Solar furnaces using mirrors to concentrate sunlight on a small area do not produce much power - perhaps 1kW per square metre of mirror - but can reach very high temperatures. From the earliest metalworking through to the beginnings of the industrial revolution, metal refining and working was limited by the difficulty of supplying enough heat to the furnace. For a small scale operation - the sort of activity carried out before the industrial revolution - could a solar furnace have been used instead of one using a fuel (usually charcoal) and air mixture?
I'm imagining a sunny hillside with perhaps 10 to 100 polished metal mirrors, perhaps a square metre apiece, aligned by humans running about, all pointing at a small crucible or forge inside as much insulation as could be wrapped around it.
Would it be possible to use that for refining or forging?

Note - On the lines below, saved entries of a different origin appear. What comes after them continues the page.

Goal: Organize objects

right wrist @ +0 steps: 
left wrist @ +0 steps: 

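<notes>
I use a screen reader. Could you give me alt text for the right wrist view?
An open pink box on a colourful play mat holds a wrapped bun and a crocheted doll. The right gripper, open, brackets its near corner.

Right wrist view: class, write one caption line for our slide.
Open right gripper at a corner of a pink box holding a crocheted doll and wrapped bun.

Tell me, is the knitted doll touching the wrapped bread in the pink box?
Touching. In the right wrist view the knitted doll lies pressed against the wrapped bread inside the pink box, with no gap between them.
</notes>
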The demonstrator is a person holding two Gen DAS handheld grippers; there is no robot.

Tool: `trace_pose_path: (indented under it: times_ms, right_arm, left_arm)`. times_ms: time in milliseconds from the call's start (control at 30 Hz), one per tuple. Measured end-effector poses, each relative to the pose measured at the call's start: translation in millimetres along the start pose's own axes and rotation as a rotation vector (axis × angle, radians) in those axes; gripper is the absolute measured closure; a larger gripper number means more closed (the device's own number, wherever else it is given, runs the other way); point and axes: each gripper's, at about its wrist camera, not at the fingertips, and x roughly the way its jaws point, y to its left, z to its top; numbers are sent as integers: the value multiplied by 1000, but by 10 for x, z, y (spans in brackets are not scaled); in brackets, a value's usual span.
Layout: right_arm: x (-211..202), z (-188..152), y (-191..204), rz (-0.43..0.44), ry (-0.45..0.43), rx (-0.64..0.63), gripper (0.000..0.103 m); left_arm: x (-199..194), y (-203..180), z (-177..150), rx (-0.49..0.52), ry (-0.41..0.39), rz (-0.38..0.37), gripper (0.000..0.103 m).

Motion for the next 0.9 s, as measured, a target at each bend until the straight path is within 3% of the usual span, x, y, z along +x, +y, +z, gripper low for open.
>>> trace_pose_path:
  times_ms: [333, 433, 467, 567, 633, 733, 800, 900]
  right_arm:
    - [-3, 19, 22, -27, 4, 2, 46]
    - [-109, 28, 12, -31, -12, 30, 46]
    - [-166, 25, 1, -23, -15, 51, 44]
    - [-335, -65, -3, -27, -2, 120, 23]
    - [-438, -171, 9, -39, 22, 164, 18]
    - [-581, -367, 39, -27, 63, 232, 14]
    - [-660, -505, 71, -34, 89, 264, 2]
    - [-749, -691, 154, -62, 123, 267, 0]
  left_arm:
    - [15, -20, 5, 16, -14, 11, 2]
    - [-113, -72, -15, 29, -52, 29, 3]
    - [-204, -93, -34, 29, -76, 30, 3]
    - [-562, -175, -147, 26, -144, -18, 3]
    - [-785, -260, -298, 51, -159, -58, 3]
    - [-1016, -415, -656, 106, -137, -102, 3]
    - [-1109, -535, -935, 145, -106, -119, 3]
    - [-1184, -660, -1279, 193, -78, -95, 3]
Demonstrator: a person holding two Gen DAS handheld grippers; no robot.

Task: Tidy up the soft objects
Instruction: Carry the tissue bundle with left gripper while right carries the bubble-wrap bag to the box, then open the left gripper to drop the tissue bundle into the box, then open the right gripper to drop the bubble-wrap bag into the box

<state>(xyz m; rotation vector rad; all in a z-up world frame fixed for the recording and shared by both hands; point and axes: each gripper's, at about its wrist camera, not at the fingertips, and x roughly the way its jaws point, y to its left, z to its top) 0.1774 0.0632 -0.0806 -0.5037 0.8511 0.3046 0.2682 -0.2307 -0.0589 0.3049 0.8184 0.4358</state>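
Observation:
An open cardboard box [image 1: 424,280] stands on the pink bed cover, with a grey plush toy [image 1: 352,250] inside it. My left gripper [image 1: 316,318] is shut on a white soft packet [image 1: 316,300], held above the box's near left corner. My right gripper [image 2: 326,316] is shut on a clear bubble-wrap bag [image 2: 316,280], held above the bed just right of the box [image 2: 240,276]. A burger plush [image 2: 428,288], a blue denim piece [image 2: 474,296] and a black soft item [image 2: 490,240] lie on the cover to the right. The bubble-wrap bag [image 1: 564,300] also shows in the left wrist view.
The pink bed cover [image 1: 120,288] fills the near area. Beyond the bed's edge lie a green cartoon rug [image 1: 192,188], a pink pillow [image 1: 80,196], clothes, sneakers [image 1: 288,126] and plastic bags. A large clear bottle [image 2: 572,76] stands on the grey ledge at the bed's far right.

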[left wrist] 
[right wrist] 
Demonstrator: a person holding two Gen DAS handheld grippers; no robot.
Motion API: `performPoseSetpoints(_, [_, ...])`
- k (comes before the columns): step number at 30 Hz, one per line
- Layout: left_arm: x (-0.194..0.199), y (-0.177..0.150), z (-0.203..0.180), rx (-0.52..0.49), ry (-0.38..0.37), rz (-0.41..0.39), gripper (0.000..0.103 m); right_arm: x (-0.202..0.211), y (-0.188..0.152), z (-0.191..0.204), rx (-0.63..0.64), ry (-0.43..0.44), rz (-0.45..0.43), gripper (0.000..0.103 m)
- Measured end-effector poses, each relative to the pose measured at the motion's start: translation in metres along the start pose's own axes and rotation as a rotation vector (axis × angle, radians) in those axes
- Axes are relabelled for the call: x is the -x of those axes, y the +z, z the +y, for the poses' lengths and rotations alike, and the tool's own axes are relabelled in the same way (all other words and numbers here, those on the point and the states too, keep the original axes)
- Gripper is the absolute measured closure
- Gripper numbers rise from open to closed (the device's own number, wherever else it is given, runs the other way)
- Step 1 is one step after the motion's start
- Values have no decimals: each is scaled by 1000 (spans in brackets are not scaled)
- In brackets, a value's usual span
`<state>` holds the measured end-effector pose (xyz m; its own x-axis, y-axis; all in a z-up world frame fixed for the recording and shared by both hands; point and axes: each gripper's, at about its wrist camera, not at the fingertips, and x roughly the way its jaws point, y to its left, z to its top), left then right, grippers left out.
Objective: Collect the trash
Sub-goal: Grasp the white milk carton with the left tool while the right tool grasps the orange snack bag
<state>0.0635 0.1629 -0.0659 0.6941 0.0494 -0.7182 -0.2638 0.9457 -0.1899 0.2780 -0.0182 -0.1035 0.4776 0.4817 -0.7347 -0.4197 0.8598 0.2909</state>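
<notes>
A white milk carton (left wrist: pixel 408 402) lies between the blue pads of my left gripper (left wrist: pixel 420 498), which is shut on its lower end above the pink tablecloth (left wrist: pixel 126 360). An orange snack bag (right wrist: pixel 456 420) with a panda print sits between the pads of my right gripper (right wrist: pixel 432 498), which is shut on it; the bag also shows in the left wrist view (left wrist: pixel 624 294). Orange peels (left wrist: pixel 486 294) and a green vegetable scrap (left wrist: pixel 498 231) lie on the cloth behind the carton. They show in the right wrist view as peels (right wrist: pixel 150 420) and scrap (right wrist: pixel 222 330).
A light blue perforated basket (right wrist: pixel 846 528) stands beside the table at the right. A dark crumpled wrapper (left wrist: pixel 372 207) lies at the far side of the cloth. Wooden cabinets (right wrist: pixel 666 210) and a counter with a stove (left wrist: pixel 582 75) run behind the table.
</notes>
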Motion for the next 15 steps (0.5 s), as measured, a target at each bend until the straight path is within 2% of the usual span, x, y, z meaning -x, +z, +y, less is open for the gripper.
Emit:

I want to ask, over on history stack exchange, whether such an arrangement was ever used, but I thought I'd make a fool of myself asking a question over here before I make a fool of myself asking one over there. Thanks!
Edit: I did find these:
I'm guessing it would have been hard to make a large Fresnel lens until relatively recently. Mirrors are much easier, they have lovely shiny steel armour in many museums, and child labour to polish the metal and align the mirrors would have been cheap in the past. The Woodward forge looks good but the blog says that it hasn't been used for metalwork. Has anyone made this work on a small scale with mirrors?